Hard to believe that we’re already a month into 2021. Been a nice change though, to have the cold dry days after all the rain at the end of last year.

Nevertheless, could just do with it warming up a bit now, so we can start to get some slurry on and grass growing. Hopefully a bit of slurry might deter the geese as well, as we’re having to go out to move them on from our grass reseeds a couple of times a day!

Last week NMR released its APR (Annual Production Report) for the year to Sept 2020, and we finally achieved a goal that has eluded us for the last few years, as we got our herd average combined milk solids above 1000kg. Although this is only around 4% higher than last year, we had been in the 940-960kg range for the last five or so years and were beginning to think that we’d reached some sort of limit.

So, what has changed in the last 18 months? Well firstly the herd as been getting a bit older lately as we’ve reduced our replacement rate from around 40% a few years ago down to only 20% last year.

This is partially a result of better genetics helping us to more robust longer lasting cows, but also in a large part a long-term consequence of using the mastitis vaccine, so we are now having to make fewer culling decisions as a result of severe cases of mastitis or high cell counts.

As cows tend to produce more milk solids with each consecutive lactation, as shown in the table, having more older cows will definitely have an effect in increasing average milk solids (See table below)

2018 2020

Heifers 790 860

2nd lact 990 950

3rd lact 1010 1060

4th+ lact 1080 1150

Average combined kg of butterfat and protein by 305 DIM

However, what is more noticeable is that pretty much across the board there seems to be an increase in milk solid production when we compare 2018 to 2020.

In order to explain what has happened, I first want to go back a couple of years to when Lactalis, who purchase our milk, introduced a banded incentive scheme whereby milk with %protein above 3.3 received an additional 0.2ppl. As our protein was generally around 3.25-3.27% we had a discussion with our nutritionist, Donald Lawson of Premier Nutrition, about possible ways to boost the protein level with a view to getting the premium.

The solution we came up with was to add Rumen Protected Methionine (RPM) to the mineral package given to the fresh and high yielding cows. Methionine is normally the most limiting of the amino acids in cows’ diets, and the literature showed that supplementation should increase both butterfat and protein levels.

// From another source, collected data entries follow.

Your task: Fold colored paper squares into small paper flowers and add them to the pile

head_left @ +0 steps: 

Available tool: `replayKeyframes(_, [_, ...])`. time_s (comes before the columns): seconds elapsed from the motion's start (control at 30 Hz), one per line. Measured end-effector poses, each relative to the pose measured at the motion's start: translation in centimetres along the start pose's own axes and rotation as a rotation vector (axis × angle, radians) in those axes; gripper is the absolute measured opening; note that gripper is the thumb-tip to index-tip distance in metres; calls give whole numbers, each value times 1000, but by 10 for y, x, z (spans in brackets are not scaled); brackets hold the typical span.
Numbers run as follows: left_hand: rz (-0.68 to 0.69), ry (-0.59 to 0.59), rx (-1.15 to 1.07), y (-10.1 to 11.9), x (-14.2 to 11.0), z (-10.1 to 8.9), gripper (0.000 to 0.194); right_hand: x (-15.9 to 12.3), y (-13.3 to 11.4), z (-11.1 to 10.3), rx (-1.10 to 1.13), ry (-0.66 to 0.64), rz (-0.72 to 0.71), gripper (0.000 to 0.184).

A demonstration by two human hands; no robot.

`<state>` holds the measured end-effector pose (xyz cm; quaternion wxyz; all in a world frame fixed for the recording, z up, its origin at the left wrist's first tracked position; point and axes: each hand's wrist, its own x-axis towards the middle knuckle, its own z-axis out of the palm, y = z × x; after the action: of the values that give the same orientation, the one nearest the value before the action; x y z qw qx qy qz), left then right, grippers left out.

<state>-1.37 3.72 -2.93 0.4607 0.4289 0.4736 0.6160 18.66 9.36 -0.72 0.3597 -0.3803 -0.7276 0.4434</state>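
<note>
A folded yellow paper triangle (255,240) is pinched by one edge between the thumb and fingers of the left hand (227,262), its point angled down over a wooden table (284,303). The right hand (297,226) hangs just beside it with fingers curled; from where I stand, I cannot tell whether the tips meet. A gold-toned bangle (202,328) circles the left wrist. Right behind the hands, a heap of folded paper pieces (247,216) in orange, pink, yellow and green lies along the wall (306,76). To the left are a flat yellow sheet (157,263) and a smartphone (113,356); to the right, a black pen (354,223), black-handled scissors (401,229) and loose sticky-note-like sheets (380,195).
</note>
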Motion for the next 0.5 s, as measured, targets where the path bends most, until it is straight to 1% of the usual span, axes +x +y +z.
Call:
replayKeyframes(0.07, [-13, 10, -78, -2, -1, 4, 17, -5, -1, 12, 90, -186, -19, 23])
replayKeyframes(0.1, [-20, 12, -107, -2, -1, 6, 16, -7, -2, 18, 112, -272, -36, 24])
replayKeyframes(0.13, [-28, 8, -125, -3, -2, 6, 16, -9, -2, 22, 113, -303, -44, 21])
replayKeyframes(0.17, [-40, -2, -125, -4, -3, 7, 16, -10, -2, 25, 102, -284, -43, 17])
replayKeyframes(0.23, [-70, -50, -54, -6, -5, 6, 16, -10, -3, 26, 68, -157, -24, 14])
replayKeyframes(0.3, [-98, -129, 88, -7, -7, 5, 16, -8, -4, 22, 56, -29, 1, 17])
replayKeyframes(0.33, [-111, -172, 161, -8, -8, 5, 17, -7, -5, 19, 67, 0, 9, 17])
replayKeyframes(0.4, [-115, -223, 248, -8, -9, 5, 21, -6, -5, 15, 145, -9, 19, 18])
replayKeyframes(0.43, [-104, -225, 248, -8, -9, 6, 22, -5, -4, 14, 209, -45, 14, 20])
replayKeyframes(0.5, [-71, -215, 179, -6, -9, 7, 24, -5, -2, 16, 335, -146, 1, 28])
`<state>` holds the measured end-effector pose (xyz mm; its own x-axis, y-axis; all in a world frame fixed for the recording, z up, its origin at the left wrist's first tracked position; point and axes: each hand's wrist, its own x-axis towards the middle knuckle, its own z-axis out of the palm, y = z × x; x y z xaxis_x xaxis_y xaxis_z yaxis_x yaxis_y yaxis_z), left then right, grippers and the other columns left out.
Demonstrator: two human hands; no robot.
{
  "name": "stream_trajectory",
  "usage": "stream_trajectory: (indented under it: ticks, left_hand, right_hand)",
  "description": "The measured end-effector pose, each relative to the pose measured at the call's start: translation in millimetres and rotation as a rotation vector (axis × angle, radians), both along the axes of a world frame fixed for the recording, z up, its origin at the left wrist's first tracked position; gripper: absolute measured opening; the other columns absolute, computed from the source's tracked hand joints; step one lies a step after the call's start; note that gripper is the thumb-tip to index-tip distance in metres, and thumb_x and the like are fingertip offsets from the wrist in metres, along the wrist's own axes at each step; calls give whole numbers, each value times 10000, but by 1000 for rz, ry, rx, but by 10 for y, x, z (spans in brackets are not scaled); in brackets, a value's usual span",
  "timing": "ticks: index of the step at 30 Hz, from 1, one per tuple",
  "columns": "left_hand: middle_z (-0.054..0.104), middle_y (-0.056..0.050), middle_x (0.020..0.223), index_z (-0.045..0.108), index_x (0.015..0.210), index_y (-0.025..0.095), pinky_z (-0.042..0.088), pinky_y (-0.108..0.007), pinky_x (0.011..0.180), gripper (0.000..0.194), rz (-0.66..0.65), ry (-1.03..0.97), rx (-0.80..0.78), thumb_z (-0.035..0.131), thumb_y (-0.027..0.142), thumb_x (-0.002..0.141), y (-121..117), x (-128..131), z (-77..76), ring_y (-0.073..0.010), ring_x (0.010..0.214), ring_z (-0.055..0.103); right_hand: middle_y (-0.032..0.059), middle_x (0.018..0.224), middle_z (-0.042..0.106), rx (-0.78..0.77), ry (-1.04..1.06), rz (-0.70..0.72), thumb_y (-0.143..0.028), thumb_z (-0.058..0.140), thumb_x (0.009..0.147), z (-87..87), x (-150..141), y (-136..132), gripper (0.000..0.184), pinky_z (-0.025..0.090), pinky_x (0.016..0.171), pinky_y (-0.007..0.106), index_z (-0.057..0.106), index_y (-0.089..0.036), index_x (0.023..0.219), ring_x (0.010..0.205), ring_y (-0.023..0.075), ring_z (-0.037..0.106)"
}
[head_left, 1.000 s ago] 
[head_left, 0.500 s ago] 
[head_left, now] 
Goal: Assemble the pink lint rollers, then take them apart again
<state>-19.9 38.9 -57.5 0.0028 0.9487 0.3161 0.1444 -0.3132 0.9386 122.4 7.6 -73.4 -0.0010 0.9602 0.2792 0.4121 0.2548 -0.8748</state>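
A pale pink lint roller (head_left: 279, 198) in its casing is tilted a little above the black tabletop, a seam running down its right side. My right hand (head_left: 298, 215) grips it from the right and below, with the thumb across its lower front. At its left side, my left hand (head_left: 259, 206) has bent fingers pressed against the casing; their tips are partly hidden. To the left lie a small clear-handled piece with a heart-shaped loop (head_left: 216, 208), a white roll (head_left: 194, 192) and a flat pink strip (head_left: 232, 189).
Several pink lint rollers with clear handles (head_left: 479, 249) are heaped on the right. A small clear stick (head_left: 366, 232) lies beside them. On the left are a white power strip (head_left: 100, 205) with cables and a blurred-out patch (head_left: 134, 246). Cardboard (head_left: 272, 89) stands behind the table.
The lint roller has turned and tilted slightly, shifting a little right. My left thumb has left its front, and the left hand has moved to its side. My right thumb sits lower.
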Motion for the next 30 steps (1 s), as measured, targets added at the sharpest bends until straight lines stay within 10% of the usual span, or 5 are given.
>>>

Unfortunately, in our case these higher levels of milk solids seem to have been expressed as increased milk volume as opposed to increased constituent levels so, for the most part, we haven’t managed to get the protein premium. That said it did get us above our target of 1000kg of solids by 305 DIM so we can take that win.

But then to paraphrase the old saying goes 'milk solids in the tank is vanity; but money in the bank is sanity', so do the finances stack up for adding RPM to the diet? Well, the 50kg of extra milk solids equates to around 690 litres of extra milk (4%BF; 3.25%P) which would give an extra £150 in margin per cow after concentrate costs.

This is balanced against the daily cost of RPM of 12.2p/cow for the first 250 days of lactation which comes to a total of £30.50 per cow. Therefore, everything else being equal, we see a five-fold return on investment.

As we go forward with clear feed price increases on the horizon, especially with regards to protein, and little sign that the milk price will move up to compensate I think finding opportunities like this to optimise the cows’ performance will become increasingly important, as we seek to maintain margins.